EXERCISE REQUIREMENTS = Whenever a line in the listing below holds the string "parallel", include it in the count. Say how many such lines there are and nothing more.

THE DATA =

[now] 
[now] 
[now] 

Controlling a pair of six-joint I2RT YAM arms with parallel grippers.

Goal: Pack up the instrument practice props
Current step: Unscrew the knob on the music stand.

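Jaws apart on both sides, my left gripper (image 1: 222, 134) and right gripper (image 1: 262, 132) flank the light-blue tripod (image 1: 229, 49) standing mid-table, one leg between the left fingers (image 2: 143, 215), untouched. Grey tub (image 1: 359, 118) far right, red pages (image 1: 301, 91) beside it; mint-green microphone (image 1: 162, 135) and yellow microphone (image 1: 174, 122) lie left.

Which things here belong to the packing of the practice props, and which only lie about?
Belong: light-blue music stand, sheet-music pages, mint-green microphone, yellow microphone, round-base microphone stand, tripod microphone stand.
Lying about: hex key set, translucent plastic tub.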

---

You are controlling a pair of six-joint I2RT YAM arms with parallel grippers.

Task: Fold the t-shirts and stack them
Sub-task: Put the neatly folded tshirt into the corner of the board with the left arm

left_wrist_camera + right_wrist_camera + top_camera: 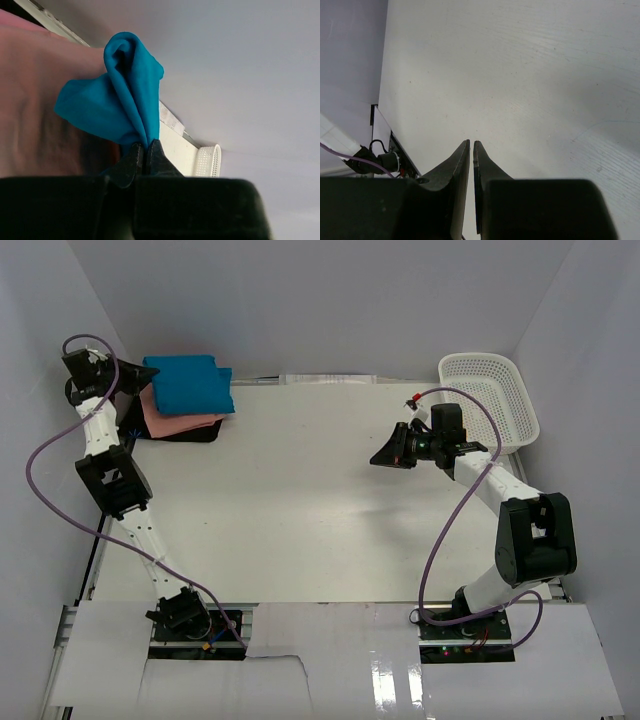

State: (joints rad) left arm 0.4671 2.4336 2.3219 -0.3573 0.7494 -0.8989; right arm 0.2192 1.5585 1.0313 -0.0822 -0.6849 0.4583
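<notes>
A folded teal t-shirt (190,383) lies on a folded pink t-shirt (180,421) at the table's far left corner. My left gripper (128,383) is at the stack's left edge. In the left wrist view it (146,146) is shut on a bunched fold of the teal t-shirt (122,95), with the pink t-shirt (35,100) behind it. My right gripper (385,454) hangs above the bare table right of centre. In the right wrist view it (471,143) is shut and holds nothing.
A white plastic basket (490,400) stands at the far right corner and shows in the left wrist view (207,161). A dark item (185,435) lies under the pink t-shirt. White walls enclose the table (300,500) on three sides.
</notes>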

TASK RESULT = 2